Leslie was out on the screened porch with Chapin and Vinny. Obviously she'd retrieved the tasseled key from beneath the bed to unlock the drawer because the pages of Sweet's report were scattered about. Chapin and Vinny had been there a while. Brie and crackers on a plate were almost gone and there were smudged wine glasses around.

“Hello handicapper,” Chapin greeted him.

Vinny merely raised his hand for hello.

“I was just about to call you,” Gainer told them.

“Thought we might not show?”

“We've been going over things,” Leslie said brightly, her disposition up from where it had been. “They arrived right after you left.”

“Caught her washing her feet in the brook.” Chapin grinned.

Gainer filled a highball glass with wine, gulped some. “Any luck with Lady Caroline?” he asked Leslie, only because he thought she'd appreciate his interest.

“For a while,” Leslie told him. “She's been in limbo.”

“Great place for a vacation.”

“Lady Caroline told me to tell you to go for it, steal the three billion—”

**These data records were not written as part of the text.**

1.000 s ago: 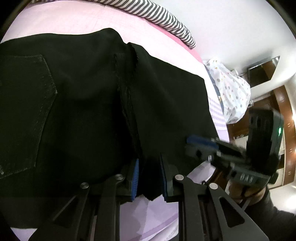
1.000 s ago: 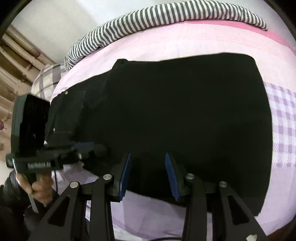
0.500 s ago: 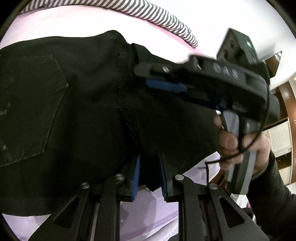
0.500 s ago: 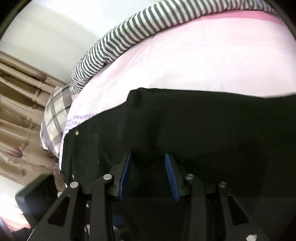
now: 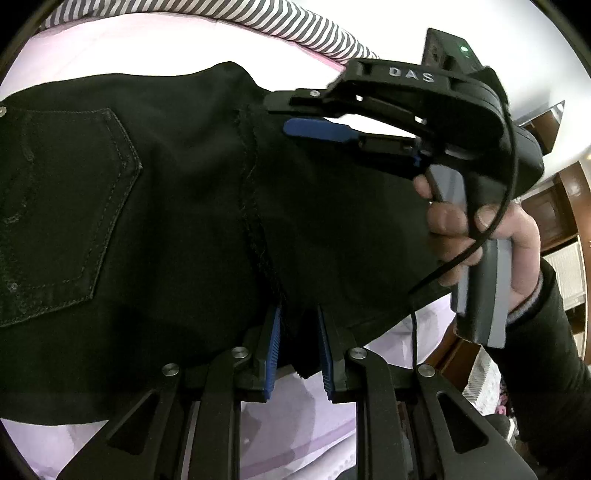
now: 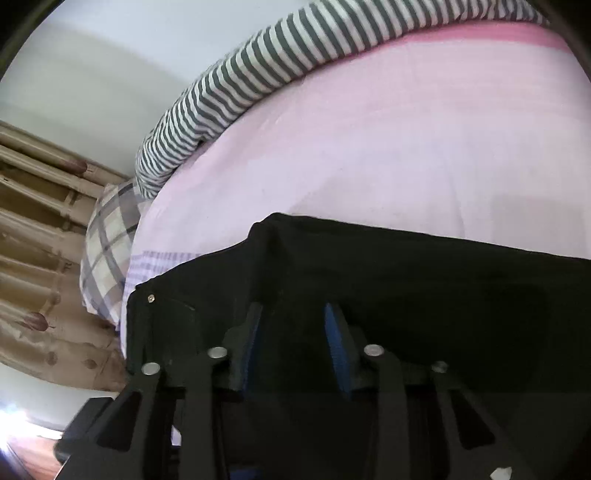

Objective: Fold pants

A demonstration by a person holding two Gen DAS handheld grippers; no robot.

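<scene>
Black pants (image 5: 177,206) lay spread on pink bed (image 6: 369,147); soft, limp, prob. thick at seams, best taken at edges. Left gripper (image 5: 297,347) pinched near hem w/ narrow jaws. Right gripper (image 6: 291,347) hovered over far seam, jaws apart, empty.

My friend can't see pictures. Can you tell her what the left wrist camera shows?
The left tongs are pinching the near edge of black pants spread on a pink bed sheet. A hand holds the right tongs out over the pants, just above them. A striped blanket lies along the far edge.
</scene>
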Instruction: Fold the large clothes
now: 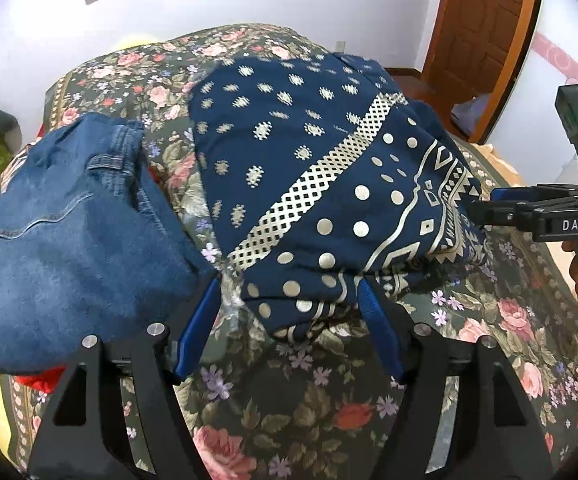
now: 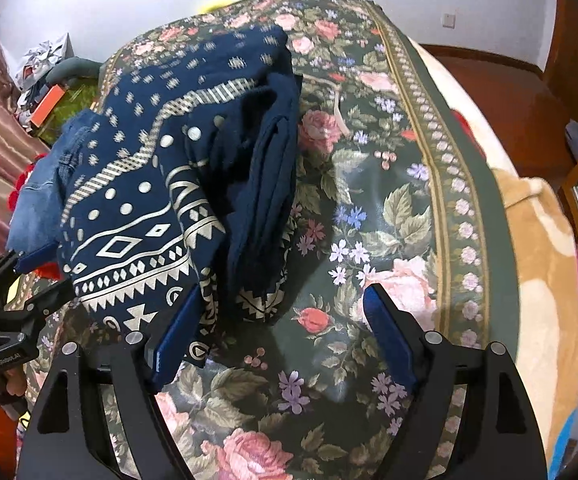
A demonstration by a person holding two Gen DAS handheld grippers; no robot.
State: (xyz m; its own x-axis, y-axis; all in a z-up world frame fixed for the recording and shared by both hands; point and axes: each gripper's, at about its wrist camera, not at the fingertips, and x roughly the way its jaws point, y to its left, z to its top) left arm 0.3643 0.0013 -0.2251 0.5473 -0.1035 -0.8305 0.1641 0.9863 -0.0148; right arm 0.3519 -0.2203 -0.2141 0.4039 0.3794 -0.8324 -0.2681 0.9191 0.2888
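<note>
A folded navy garment (image 1: 297, 168) with cream dots and zigzag bands lies on the floral bedspread (image 1: 329, 400). My left gripper (image 1: 287, 292) stands open over its near corner, which lies between the blue fingers (image 1: 199, 328) without being pinched. My right gripper (image 1: 485, 206) reaches the garment's right edge from the side. In the right wrist view the same garment (image 2: 161, 184) shows its plain navy folded layers on the right. My right gripper (image 2: 283, 300) is open there, its left finger (image 2: 177, 336) over the hem and the other above bare bedspread (image 2: 369, 180). My left gripper (image 2: 45, 272) shows at the far left.
Folded blue jeans (image 1: 69, 232) lie left of the garment, over something red (image 1: 37, 380). A beige blanket (image 2: 537, 260) hangs off the bed's right edge, with the wooden floor (image 2: 521, 100) beyond. A wooden door (image 1: 485, 20) stands at the back right. Clutter (image 2: 41, 80) sits at the far left.
</note>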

Chapin stopped her. “You didn't mention anyone else in on this.”

“It's another thing altogether,” Gainer assured him.

Leslie didn't like that.

Chapin didn't believe it. “There's another three billion I suppose.”

“Lady Caroline is Leslie's spirit guide,” Gainer explained with a self-conscious edge. “She gives advice from the other side. She's been dead since 1917.”

“She's infallible,” Leslie said.

“No shit?” Vinny said.

Chapin didn't laugh as Gainer had expected. “You talk aloud to her?” he asked Leslie.

“Not usually. Usually we talk inside me.”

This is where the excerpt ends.